Investing in Blockchain
Julianne Brands [OVF Partner from 2016 - 2020]
October 2018
Strategies for Investing in Blockchain Startups
Hosted by OVF and CBRE – Oct 9, 2018
Panelists:
· Kate Mitselmakher, Founder & General Partner, Bloccelerate Fund
· Nick Grossman, Partner, Union Square Ventures
· Andrew Hoppin, Partner, ChainLink Fund & Co-founder, CoverUS
Blockchain best suited where:
· Immutability matters
· Either transparency or anonymity/confidentiality matters
· Multiples entities involved, and trust is an issue
· Millions/trillions of transactions
· A centralized architecture fails, and peer-to-peer works better (eg, YouTube, not Comcast)
· Disintermediation can/should occur
Examples:
· Asset tracking, audit trail, provenance (supply chain/channel integrity, collectables, Republic of Georgia land deeds, Walmart/IBM food safety pilot)
· Identity tracking (voting, security, authentication, Illinois personal IDs)
· Inefficient, legacy marketplaces (healthcare, finance, insurance, natural resources, commodities)
· Aligning participants, re-enforcing good behavior via common incentives (gaming tokens, CryptoKitties, rewards programs, token miners contributing to platform stability/security)
Investing Tips:
· Be cautious of investing in tokens as an investment security – regulatory rules in flux; coins and tokens may be taxable; lack the rights, protections, and liquidity of equity; custodial burden of being a fiduciary and holding tokens.
· Be cautious of investing in equity – only the tokens may be liquid.
· Focus on business fundamentals – exceptional team? what problem are they solving that couldn’t be solved otherwise? Compelling value prop, business model, and go-to-market plan? Who pays and who benefits?
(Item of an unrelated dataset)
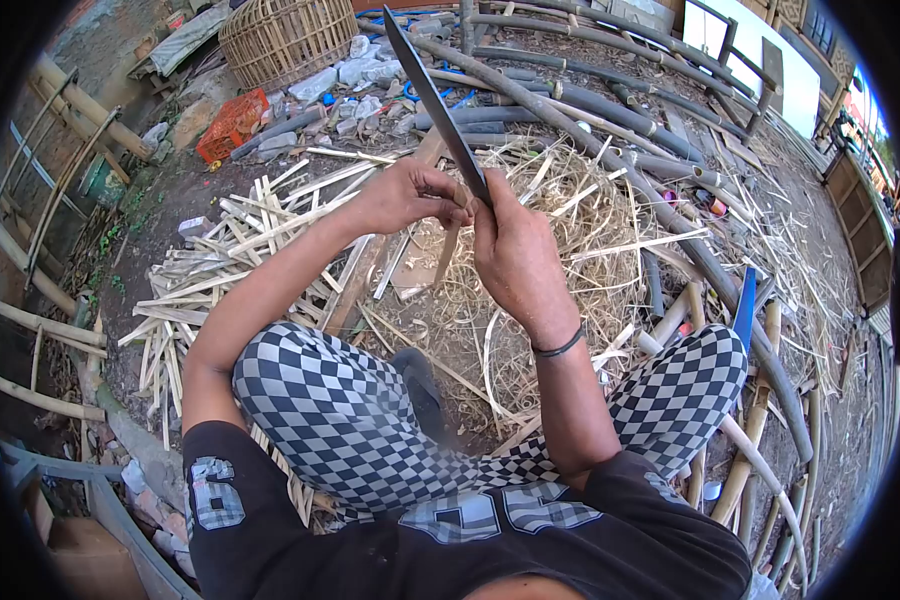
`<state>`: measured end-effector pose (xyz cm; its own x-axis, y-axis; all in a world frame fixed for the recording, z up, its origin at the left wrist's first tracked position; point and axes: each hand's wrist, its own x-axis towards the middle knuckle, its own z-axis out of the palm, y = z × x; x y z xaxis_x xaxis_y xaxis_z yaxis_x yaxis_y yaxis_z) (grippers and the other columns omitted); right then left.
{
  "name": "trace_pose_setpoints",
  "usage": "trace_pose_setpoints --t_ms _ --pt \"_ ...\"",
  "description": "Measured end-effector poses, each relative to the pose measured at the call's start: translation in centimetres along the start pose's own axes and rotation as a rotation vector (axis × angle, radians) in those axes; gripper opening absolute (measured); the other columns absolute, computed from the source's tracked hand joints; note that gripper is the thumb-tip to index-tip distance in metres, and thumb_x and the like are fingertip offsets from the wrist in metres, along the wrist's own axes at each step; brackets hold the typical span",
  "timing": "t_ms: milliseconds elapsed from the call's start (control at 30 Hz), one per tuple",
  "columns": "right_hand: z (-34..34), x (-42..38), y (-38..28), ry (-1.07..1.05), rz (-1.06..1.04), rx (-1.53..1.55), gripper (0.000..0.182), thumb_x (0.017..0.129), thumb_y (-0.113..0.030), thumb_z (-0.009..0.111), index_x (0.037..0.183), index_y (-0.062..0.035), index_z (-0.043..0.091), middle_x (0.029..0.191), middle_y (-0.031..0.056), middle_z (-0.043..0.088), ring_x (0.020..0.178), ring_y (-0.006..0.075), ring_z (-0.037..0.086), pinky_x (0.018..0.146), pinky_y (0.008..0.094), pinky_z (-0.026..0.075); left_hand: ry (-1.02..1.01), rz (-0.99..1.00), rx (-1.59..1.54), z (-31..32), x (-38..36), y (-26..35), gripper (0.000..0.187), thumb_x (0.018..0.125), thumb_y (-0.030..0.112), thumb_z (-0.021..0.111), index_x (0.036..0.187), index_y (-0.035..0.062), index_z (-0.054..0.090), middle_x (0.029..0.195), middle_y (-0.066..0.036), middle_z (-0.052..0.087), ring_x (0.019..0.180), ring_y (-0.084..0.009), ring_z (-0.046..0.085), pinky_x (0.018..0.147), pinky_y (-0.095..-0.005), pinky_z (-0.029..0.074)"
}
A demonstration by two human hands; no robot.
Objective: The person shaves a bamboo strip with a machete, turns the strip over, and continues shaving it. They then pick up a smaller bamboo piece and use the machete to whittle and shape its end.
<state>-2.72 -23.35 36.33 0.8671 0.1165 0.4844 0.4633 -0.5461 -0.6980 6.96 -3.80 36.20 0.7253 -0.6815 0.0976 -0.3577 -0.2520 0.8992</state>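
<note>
My right hand (pixel 518 255) is closed around a machete (pixel 432 100), whose long dark blade points up and away to the left. The handle is hidden inside my fist. Just left of it, my left hand (pixel 415 197) pinches the upper end of a thin bamboo strip (pixel 447 258), which hangs down between my knees. Both hands nearly meet at the base of the blade. Below them lies a wooden board (pixel 410 265), with curled bamboo shavings (pixel 580 225) heaped to its right and split bamboo strips (pixel 235 250) piled to its left.
An orange crate (pixel 232 127) and a woven bamboo basket (pixel 285 40) stand at the back left among stones. Bamboo poles (pixel 620 115) lie across the back and right. A blue pointed object (pixel 745 305) is beside my right knee. A bamboo fence (pixel 40 330) runs along the left.
</note>
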Motion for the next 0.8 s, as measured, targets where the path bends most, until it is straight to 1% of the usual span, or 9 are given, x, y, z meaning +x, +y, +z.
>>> trace_pose_setpoints --t_ms 133,267,567,800 --pt "-0.1 0.0 0.1 0.002 -0.005 0.057 0.029 0.099 -0.014 0.050 0.126 -0.0049 0.050 0.069 0.0272 0.065 0.067 0.0489 0.064 0.064 0.0601 0.050 -0.014 -0.012 0.028 0.2 0.1 0.2 0.013 0.091 0.005 0.071 0.101 -0.0006 0.076 0.087 -0.005 0.075 0.078 -0.0111 0.068 0.075 -0.0282 0.056" --pt "-0.1 -0.2 0.2 -0.013 -0.009 0.031 0.031 0.099 -0.013 0.050 0.128 -0.0050 0.049 0.070 0.0271 0.065 0.068 0.0490 0.065 0.064 0.0604 0.050 -0.005 -0.027 0.020 0.2 0.2 0.2 0.013 0.091 0.005 0.071 0.102 -0.0008 0.076 0.087 -0.005 0.075 0.078 -0.0112 0.068 0.075 -0.0284 0.056" --pt "0.1 -0.3 0.0 -0.028 -0.013 -0.014 0.027 0.099 -0.014 0.051 0.125 -0.0097 0.050 0.069 0.0268 0.065 0.068 0.0487 0.065 0.064 0.0605 0.050 -0.016 -0.028 0.043 0.2 0.2 0.0 0.015 0.091 0.006 0.071 0.103 -0.0008 0.075 0.088 -0.006 0.076 0.078 -0.0110 0.069 0.076 -0.0286 0.057" --pt "-0.4 -0.4 -1.0 -0.029 0.009 -0.195 0.021 0.098 -0.015 0.053 0.119 -0.0108 0.051 0.067 0.0229 0.066 0.067 0.0444 0.067 0.060 0.0573 0.050 -0.006 -0.030 0.044 0.6 0.1 0.6 0.014 0.091 0.006 0.071 0.103 -0.0002 0.075 0.087 -0.005 0.075 0.078 -0.0109 0.069 0.075 -0.0284 0.057"
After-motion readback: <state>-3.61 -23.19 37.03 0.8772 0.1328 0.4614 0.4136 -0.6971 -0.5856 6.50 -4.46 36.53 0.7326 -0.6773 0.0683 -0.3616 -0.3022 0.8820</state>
· Bet on the problem being solved, not the technology itself. Like betting on Netflix disrupting Hollywood Video, regardless of whether by DVD or streaming.
· Place a lot of bets and see which flowers bloom – maximize diversification because market so nascent and frothy. A small number of winners will emerge – as occurred during Industrial Revolution and Internet Revolution. Pick sectors (5+ companies), not winners.
· Opportunities to invest in both infrastructure and apps.
· Security still an issue – eg, while Bitcoin may be hard to hack, exchanges (Mt Gox) and wallets are not.
· Avoid private or enterprise-specific blockchains
· Bitcoin or Ethereum could do what most tokens and coins do today.
· Be humble and focus on learning – many ways to be wrong
Questions:
· How to ensure data integrity and not just data accuracy (garbage-in, garbage-out, garbage persisting forever)?
· Will decentralized blockchain-based platforms be more trusted than centralized brands and authorities? How soon?
· Will blockchain better position individuals to prevent unauthorized uses of their personal data?
· Will blockchain accelerate wealth creation in developing countries?
· How efficient is a blockchain, if each transaction is duplicated a millionfold?